Problem requirements: This exercise asks for the whole listing to be restated exactly.

Available data:
——————————

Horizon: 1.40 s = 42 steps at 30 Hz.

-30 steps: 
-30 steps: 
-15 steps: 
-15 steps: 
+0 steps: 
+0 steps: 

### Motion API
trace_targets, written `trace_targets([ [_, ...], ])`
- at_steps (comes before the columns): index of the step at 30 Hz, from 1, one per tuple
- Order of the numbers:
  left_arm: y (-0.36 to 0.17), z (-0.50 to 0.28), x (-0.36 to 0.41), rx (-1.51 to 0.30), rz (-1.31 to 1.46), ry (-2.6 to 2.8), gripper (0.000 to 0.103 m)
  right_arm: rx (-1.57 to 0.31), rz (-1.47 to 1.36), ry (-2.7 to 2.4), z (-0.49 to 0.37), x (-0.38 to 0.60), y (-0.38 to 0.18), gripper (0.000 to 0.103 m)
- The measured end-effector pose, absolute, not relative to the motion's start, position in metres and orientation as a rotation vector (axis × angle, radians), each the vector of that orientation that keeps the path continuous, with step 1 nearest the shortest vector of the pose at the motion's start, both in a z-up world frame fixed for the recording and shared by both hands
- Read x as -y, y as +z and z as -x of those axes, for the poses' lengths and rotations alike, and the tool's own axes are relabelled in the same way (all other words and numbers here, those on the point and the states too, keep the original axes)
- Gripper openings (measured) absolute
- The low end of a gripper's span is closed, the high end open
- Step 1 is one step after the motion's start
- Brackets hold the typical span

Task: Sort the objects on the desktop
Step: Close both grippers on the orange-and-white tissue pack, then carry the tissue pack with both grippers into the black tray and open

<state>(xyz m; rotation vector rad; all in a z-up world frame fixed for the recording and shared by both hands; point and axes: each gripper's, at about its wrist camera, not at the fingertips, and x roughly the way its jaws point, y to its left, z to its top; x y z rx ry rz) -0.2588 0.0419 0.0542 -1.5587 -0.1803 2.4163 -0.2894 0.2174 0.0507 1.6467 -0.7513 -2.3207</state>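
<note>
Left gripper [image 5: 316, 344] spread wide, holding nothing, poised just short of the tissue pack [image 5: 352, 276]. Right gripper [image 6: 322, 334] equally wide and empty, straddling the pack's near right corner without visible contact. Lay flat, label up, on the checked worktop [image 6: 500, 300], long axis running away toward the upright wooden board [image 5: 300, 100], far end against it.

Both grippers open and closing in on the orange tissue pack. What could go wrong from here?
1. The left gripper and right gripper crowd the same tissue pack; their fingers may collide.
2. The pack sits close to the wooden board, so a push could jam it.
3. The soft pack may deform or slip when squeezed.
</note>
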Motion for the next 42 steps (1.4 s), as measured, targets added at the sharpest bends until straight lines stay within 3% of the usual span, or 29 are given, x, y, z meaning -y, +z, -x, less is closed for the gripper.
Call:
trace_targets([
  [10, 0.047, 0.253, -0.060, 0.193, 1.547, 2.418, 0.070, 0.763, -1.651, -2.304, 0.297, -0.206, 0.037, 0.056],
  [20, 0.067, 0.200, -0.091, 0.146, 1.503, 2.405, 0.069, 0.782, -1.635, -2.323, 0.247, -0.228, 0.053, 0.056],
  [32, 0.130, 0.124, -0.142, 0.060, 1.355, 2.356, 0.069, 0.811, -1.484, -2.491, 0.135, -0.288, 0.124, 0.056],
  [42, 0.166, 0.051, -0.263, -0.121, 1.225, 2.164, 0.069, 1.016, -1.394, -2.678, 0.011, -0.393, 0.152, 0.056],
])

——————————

Task result:
Horizon: 1.40 s = 42 steps at 30 Hz.

-30 steps: 
-30 steps: 
-15 steps: 
-15 steps: 
+0 steps: 
+0 steps: 

### Motion API
trace_targets, written `trace_targets([ [_, ...], ])`
- at_steps (comes before the columns): index of the step at 30 Hz, from 1, one per tuple
- Order of the numbers:
  left_arm: y (-0.36 to 0.17), z (-0.50 to 0.28), x (-0.36 to 0.41), rx (-1.51 to 0.30), rz (-1.31 to 1.46), ry (-2.6 to 2.8), gripper (0.000 to 0.103 m)
  right_arm: rx (-1.57 to 0.31), rz (-1.47 to 1.36), ry (-2.7 to 2.4), z (-0.49 to 0.37), x (-0.38 to 0.60), y (-0.38 to 0.18), gripper (0.000 to 0.103 m)
- The measured end-effector pose, absolute, not relative to the motion's start, position in metres and orientation as a rotation vector (axis × angle, radians), each the vector of that orientation that keeps the path continuous, with step 1 nearest the shortest vector of the pose at the motion's start, both in a z-up world frame fixed for the recording and shared by both hands
- Read x as -y, y as +z and z as -x of those axes, for the poses' lengths and rotations alike, and the tool's own axes are relabelled in the same way (all other words and numbers here, those on the point and the states too, keep the original axes)
- Gripper openings (measured) absolute
- The low end of a gripper's span is closed, the high end open
- Step 1 is one step after the motion's start
- Brackets hold the typical span

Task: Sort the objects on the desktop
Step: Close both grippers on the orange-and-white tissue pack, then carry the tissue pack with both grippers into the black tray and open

<state>(xyz m; rotation vector rad; all in a z-up world frame fixed for the recording and shared by both hands; point and axes: each gripper's, at about its wrist camera, not at the fingertips, and x roughly the way its jaws point, y to its left, z to its top; x y z rx ry rz) -0.2588 0.0419 0.0542 -1.5587 -0.1803 2.4163 -0.2894 0.2174 0.0507 1.6467 -0.7513 -2.3207</state>
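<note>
Left gripper [image 5: 316, 344] spread wide, holding nothing, poised just short of the tissue pack [image 5: 352, 276]. Right gripper [image 6: 322, 334] equally wide and empty, straddling the pack's near right corner without visible contact. Lay flat, label up, on the checked worktop [image 6: 500, 300], long axis running away toward the upright wooden board [image 5: 300, 100], far end against it.

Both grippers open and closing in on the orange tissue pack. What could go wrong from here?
1. The left gripper and right gripper crowd the same tissue pack; their fingers may collide.
2. The pack sits close to the wooden board, so a push could jam it.
3. The soft pack may deform or slip when squeezed.
</note>
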Motion for the next 42 steps (1.4 s), as measured, targets added at the sharpest bends until straight lines stay within 3% of the usual span, or 29 are given, x, y, z meaning -y, +z, -x, less is closed for the gripper.
Call:
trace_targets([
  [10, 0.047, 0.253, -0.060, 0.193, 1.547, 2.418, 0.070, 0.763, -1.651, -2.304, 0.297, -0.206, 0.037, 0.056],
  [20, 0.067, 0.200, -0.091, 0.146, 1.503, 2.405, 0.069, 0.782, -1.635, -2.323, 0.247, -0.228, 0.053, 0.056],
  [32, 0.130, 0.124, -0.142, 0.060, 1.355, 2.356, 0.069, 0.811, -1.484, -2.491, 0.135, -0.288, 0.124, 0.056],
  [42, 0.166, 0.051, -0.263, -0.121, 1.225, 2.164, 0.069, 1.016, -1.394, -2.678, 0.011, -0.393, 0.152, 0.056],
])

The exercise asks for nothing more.